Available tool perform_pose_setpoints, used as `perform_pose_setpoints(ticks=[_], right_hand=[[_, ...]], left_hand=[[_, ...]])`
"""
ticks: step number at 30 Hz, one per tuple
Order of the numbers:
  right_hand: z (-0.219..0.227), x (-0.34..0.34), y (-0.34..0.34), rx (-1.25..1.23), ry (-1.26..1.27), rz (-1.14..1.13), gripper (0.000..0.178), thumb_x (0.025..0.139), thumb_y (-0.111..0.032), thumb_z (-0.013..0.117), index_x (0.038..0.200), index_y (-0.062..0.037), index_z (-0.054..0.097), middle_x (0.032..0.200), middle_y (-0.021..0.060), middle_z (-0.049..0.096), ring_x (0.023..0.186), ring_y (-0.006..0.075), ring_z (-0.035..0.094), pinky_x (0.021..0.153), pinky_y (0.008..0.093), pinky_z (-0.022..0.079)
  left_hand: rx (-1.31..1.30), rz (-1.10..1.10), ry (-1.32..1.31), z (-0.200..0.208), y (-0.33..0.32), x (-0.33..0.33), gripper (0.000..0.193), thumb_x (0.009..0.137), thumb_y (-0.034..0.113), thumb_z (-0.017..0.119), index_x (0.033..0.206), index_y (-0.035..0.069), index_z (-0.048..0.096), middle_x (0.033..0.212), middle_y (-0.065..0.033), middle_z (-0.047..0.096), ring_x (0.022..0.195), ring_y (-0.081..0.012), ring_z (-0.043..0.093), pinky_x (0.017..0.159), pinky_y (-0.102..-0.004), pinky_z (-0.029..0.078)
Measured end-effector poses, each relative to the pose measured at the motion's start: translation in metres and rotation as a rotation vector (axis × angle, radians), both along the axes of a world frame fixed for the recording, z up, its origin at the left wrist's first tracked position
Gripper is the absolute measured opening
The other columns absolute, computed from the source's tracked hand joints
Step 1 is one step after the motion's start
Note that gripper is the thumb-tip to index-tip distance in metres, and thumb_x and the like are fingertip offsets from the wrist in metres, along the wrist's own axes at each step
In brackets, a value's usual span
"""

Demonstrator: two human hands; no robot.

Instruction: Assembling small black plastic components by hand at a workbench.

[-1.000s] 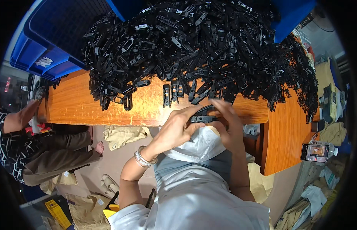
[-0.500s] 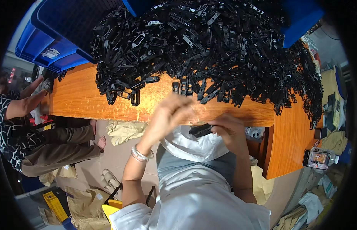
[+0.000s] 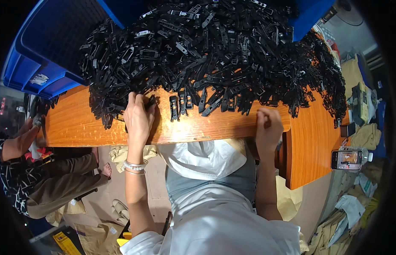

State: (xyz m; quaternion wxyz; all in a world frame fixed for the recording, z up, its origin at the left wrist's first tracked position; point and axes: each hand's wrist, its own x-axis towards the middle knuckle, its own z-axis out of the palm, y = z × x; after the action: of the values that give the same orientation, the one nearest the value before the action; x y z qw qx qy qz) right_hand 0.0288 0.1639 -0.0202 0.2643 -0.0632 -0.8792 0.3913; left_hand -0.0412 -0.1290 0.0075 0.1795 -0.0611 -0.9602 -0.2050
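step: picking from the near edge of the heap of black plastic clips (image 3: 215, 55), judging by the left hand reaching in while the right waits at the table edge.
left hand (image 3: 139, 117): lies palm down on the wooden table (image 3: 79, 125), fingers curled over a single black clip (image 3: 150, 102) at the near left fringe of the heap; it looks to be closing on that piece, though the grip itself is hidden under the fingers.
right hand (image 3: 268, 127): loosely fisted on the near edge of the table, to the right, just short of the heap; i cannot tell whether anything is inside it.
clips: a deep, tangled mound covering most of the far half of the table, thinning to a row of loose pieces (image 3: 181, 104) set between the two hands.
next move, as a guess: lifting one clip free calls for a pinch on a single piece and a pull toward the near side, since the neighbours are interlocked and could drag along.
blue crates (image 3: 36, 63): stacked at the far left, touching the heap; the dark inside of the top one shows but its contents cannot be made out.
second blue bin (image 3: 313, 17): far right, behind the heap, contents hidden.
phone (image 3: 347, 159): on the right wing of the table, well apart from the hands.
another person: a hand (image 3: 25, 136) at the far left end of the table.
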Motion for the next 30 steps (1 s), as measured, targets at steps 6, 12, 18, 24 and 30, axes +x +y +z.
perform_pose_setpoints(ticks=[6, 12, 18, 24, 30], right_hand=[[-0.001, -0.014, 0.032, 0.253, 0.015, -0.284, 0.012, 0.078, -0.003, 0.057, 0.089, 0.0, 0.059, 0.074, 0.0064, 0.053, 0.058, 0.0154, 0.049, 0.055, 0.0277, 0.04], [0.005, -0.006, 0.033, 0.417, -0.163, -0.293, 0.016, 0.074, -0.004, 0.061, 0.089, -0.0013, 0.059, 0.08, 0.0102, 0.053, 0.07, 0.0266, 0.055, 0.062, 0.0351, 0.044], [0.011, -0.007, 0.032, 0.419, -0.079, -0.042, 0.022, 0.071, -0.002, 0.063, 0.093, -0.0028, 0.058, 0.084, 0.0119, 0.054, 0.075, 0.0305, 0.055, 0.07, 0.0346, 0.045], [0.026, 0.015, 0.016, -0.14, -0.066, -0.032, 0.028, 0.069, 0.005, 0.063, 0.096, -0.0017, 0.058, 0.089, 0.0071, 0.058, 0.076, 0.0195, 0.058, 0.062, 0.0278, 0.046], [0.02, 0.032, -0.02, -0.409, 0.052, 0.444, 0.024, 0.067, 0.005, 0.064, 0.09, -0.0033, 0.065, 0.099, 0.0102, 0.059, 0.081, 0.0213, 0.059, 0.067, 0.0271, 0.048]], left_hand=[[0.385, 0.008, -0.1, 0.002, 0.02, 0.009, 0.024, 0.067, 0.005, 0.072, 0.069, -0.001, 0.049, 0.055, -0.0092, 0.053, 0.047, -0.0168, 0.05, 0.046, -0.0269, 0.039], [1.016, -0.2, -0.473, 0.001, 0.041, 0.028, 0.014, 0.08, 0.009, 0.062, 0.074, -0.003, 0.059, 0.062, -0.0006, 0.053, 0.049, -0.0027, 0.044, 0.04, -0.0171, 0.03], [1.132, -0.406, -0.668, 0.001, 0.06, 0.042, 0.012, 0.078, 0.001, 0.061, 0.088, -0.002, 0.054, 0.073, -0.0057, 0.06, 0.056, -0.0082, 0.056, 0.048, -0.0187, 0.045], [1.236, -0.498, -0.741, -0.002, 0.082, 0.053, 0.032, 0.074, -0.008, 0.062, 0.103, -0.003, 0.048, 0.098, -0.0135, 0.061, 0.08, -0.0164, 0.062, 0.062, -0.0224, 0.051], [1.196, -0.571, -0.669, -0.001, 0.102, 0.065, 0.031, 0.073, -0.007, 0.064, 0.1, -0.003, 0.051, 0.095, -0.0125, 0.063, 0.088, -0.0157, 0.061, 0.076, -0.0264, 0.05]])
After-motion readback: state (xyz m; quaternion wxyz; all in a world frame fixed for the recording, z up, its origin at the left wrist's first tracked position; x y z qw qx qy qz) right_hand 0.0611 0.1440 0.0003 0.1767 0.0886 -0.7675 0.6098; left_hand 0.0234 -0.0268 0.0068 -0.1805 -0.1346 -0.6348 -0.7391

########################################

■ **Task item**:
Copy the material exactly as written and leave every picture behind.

■ **Exercise answer**:
Available tool perform_pose_setpoints, used as `perform_pose_setpoints(ticks=[_], right_hand=[[_, ...]], left_hand=[[_, ...]])`
"""
ticks: step number at 30 Hz, one per tuple
Order of the numbers:
  right_hand: z (-0.219..0.227), x (-0.34..0.34), y (-0.34..0.34), rx (-1.25..1.23), ry (-1.26..1.27), rz (-1.14..1.13), gripper (0.000..0.178), thumb_x (0.025..0.139), thumb_y (-0.111..0.032), thumb_z (-0.013..0.117), index_x (0.038..0.200), index_y (-0.062..0.037), index_z (-0.054..0.097), middle_x (0.032..0.200), middle_y (-0.021..0.060), middle_z (-0.049..0.096), ring_x (0.023..0.186), ring_y (-0.006..0.075), ring_z (-0.035..0.094), pinky_x (0.021..0.153), pinky_y (0.008..0.093), pinky_z (-0.022..0.079)
  left_hand: rx (-1.31..1.30), rz (-1.10..1.10), ry (-1.32..1.31), z (-0.200..0.208), y (-0.33..0.32), x (-0.33..0.33), gripper (0.000..0.193), thumb_x (0.009..0.137), thumb_y (-0.034..0.113), thumb_z (-0.017..0.119), index_x (0.033..0.206), index_y (-0.035..0.069), index_z (-0.048..0.096), middle_x (0.033..0.212), middle_y (-0.065..0.033), middle_z (-0.047..0.096), ring_x (0.022..0.195), ring_y (-0.081..0.012), ring_z (-0.043..0.093), pinky_x (0.017..0.159), pinky_y (-0.102..-0.004), pinky_z (-0.029..0.078)
Measured end-effector poses, each relative to the pose measured at the motion's start: translation in metres and rotation as a rotation vector (axis × angle, radians), both along the axes of a world frame fixed for the recording, z up, its origin at the left wrist's first tracked position
Gripper is the absolute measured opening
The other columns absolute, computed from the source's tracked hand joints
Step 1 is one step after the motion's start
Note that gripper is the thumb-tip to index-tip distance in metres, and thumb_x and the like are fingertip offsets from the wrist in metres, along the wrist's own axes at each step
In brackets, a value's usual span
"""

Demonstrator: two human hands; no robot.

Instruction: Assembling small black plastic components by hand at a workbench.

[-1.000s] 
[-0.500s] 
[+0.000s] 

State: (xyz m; quaternion wxyz; all in a world frame fixed for the recording, z up, its origin at the left wrist's first tracked position; point and axes: each hand's wrist, its own x-axis towards the middle knuckle, its own z-axis out of the palm, y = z × x; after the action: of the values that give the same orientation, the one nearest the value before the action; x y z qw qx qy qz) right_hand 0.0288 0.1639 -0.0202 0.2643 -0.0632 -0.8792 0.3913; left_hand -0.0412 -0.1290 0.0075 0.1795 -0.0611 -0.9602 -0.2050
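step: picking from the near edge of the heap of black plastic clips (image 3: 215, 55), judging by the left hand reaching in while the right waits at the table edge.
left hand (image 3: 139, 117): lies palm down on the wooden table (image 3: 79, 125), fingers curled over a single black clip (image 3: 150, 102) at the near left fringe of the heap; it looks to be closing on that piece, though the grip itself is hidden under the fingers.
right hand (image 3: 268, 127): loosely fisted on the near edge of the table, to the right, just short of the heap; i cannot tell whether anything is inside it.
clips: a deep, tangled mound covering most of the far half of the table, thinning to a row of loose pieces (image 3: 181, 104) set between the two hands.
next move, as a guess: lifting one clip free calls for a pinch on a single piece and a pull toward the near side, since the neighbours are interlocked and could drag along.
blue crates (image 3: 36, 63): stacked at the far left, touching the heap; the dark inside of the top one shows but its contents cannot be made out.
second blue bin (image 3: 313, 17): far right, behind the heap, contents hidden.
phone (image 3: 347, 159): on the right wing of the table, well apart from the hands.
another person: a hand (image 3: 25, 136) at the far left end of the table.
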Motion for the next 30 steps (1 s), as measured, targets at steps 6, 12, 18, 24 and 30, axes +x +y +z.
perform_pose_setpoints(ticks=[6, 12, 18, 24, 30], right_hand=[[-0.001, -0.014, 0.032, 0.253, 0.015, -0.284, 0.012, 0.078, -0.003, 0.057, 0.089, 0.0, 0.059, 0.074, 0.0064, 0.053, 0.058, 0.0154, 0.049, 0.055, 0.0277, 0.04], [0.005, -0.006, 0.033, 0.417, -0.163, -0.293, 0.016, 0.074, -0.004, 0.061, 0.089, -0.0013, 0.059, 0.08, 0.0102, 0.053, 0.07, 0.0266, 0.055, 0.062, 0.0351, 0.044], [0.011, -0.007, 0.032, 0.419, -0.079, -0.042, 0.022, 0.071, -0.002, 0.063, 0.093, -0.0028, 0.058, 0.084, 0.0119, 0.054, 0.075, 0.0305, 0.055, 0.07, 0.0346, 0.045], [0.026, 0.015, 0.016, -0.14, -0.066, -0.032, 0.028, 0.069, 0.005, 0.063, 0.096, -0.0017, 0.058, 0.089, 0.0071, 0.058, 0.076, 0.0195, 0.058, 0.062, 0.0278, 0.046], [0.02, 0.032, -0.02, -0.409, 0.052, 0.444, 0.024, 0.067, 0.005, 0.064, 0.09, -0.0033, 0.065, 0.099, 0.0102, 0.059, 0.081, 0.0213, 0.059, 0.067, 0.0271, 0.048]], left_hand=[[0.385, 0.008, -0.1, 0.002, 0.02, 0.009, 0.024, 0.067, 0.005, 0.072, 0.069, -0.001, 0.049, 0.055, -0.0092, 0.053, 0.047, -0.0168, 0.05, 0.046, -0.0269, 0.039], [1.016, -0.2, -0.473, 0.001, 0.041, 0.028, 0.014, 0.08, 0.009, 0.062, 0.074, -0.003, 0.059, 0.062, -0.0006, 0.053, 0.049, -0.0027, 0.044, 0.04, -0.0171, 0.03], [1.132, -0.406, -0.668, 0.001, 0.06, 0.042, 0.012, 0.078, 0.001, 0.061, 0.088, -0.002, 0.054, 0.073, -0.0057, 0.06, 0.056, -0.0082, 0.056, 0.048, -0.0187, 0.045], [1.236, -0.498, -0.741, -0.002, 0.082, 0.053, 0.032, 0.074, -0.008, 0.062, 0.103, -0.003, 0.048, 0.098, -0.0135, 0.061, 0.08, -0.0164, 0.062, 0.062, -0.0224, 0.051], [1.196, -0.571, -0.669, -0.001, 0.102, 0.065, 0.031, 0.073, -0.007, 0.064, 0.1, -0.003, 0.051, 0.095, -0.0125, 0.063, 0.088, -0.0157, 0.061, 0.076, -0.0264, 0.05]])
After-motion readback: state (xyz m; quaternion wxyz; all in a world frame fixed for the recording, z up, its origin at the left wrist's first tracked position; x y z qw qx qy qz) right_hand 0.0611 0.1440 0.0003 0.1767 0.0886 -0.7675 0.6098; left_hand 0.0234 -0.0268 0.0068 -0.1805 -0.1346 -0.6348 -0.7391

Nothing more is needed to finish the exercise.